Kiev ha dirigido durante los últimos meses una campaña contra la industria rusa del petróleo y sus derivados, una fuente central de ingresos para el Estado ruso. El texto sostiene que los ataques ucranianos han reducido una parte importante de la capacidad nacional de refinación.

También señala que varias regiones rusas afrontan interrupciones en el suministro de combustible, escasez de productos petrolíferos, aumentos de precios y largas filas en estaciones de servicio. Para las autoridades ucranianas, golpear la infraestructura energética busca elevar el costo económico de la guerra para Rusia.

Rusia ha respondido con una campaña de ataques contra la infraestructura económica y comercial de Ucrania. El presidente ucraniano Volodímir Zelenski acusó a Moscú de intentar destruir la economía del país para debilitar su capacidad de resistencia.

Las fuerzas rusas han utilizado misiles balísticos y drones de propulsión a reacción contra centros logísticos, almacenes de cadenas minoristas, empresas farmacéuticas, compañías de transporte y centros de distribución. Empresarios ucranianos citados en el texto calculan que unos 2,1 millones de metros cuadrados de almacenes modernos han sido destruidos desde el inicio de la guerra, con unos 900.000 metros cuadrados perdidos en los últimos meses.

La destrucción de centros de distribución ha afectado las cadenas de suministro y, de acuerdo con el texto, provocó escasez de algunos alimentos y productos de consumo en supermercados de Kiev. Algunas tiendas colocaron carteles junto a estantes vacíos para indicar que los productos habían sido destruidos por ataques rusos.

Los ataques también alcanzaron la industria siderúrgica. Tres grandes plantas que todavía operaban en las regiones de Zaporiyia y Dnipropetrovsk quedaron fuera de servicio tras ataques con misiles balísticos. Entre ellas figura una instalación en Kryvyi Rih, ciudad natal de Zelenski.

Esas plantas representaban cerca del 90% de la producción nacional de acero y empleaban a más de 15.000 trabajadores, según los datos incluidos en el texto. Metinvest, empresa que opera parte de esas instalaciones, indicó que aún no sabe cuándo será posible reparar los daños ni si todas las plantas podrán volver a funcionar.

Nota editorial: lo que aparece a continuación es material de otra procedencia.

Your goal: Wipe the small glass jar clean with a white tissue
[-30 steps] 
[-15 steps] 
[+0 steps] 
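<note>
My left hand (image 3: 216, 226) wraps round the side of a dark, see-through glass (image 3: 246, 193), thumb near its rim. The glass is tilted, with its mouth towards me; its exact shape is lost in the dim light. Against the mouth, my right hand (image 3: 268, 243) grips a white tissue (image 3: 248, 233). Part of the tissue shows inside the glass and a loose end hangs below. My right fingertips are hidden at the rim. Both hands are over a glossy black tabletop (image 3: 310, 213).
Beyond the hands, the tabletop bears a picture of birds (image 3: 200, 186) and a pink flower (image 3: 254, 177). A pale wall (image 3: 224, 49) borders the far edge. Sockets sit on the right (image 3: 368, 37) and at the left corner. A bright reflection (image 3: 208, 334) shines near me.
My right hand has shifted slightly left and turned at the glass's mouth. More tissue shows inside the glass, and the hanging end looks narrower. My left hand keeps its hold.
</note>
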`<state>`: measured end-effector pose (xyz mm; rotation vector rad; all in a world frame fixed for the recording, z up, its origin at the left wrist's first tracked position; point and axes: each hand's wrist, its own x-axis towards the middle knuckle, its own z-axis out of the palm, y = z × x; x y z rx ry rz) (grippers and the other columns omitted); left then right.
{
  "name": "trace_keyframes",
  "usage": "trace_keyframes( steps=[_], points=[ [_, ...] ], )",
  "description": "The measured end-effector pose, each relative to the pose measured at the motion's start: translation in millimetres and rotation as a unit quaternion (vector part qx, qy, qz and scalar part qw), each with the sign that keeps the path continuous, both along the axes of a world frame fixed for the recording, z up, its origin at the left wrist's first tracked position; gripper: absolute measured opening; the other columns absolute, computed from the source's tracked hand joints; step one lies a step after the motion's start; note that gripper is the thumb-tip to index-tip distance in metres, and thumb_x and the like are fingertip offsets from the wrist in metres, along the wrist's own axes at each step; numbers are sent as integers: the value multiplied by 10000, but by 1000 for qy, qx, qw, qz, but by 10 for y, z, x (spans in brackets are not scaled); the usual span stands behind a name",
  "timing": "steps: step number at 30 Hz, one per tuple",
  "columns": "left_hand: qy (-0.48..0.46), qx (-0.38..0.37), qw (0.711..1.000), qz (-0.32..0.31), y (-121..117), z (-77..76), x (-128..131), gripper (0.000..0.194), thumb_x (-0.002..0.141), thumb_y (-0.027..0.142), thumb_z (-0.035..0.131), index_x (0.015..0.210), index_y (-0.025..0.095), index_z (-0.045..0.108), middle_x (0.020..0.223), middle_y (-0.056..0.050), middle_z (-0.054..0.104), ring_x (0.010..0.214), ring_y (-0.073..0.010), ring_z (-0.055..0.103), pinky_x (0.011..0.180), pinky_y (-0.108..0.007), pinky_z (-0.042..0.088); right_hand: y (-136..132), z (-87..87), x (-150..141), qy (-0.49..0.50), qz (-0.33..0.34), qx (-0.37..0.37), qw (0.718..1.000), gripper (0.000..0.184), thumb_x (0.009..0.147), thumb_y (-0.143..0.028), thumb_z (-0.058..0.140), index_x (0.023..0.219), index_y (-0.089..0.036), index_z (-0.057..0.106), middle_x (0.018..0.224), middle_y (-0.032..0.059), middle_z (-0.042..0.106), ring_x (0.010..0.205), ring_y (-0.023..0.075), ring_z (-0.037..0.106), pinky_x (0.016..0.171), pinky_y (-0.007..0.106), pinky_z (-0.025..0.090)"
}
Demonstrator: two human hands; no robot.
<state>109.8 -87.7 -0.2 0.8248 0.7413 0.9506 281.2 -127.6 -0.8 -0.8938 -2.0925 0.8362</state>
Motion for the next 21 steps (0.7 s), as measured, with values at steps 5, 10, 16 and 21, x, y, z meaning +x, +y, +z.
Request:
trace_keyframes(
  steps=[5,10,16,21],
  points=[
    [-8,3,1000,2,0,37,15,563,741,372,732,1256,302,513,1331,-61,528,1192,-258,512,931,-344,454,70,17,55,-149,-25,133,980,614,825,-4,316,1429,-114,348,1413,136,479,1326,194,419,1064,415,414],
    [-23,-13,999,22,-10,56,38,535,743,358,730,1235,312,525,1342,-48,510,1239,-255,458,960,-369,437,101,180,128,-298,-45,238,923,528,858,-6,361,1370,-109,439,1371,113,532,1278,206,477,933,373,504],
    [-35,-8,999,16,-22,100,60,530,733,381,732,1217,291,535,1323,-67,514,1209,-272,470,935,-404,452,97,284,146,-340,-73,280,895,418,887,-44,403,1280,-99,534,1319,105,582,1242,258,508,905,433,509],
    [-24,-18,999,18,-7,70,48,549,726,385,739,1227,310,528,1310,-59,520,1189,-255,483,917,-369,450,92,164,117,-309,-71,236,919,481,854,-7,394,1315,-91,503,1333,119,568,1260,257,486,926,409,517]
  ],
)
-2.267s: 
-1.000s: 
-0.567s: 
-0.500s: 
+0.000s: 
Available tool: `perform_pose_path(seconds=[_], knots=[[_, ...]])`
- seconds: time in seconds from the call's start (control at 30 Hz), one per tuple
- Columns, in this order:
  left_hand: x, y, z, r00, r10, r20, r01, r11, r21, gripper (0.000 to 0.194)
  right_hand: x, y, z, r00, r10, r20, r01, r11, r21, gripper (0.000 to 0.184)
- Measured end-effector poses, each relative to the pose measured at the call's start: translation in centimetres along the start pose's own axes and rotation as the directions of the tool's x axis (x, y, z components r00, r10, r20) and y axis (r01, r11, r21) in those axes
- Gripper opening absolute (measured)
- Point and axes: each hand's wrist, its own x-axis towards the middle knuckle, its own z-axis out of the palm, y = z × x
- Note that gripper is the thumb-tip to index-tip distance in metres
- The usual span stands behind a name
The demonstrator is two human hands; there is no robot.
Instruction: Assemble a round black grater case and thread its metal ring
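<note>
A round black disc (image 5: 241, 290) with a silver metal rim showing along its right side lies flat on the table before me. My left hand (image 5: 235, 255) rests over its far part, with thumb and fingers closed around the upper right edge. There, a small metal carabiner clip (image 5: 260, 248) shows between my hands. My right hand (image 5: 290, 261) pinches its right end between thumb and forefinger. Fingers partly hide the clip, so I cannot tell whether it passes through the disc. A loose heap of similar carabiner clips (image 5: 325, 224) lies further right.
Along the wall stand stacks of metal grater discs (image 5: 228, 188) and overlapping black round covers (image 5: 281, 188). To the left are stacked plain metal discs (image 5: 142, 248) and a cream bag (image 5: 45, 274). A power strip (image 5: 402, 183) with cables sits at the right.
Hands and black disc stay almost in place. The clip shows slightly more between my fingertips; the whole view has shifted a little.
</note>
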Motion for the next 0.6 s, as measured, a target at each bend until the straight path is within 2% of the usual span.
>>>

El daño a fábricas, almacenes y transporte ha agravado la presión sobre las finanzas públicas ucranianas. El primer ministro estimó en unos $1 500 000 000 la pérdida de ingresos fiscales asociada a la destrucción de infraestructura y empresas, mientras el déficit anual se sitúa en torno a $27 000 000 000.

El texto también atribuye a la presión rusa en el mar Negro una pérdida equivalente a cerca del 1,5% del producto interno bruto ucraniano. Los ataques contra puertos marítimos y fluviales han reducido la capacidad de exportación agrícola y, según las estimaciones citadas, solo alrededor del 40% de la producción habitual puede salir actualmente del país.

Las empresas agrícolas afrontan además problemas de almacenamiento y falta de trabajadores. Parte del trigo se conserva en grandes sacos a campo abierto ante las restricciones de las rutas marítimas y terrestres.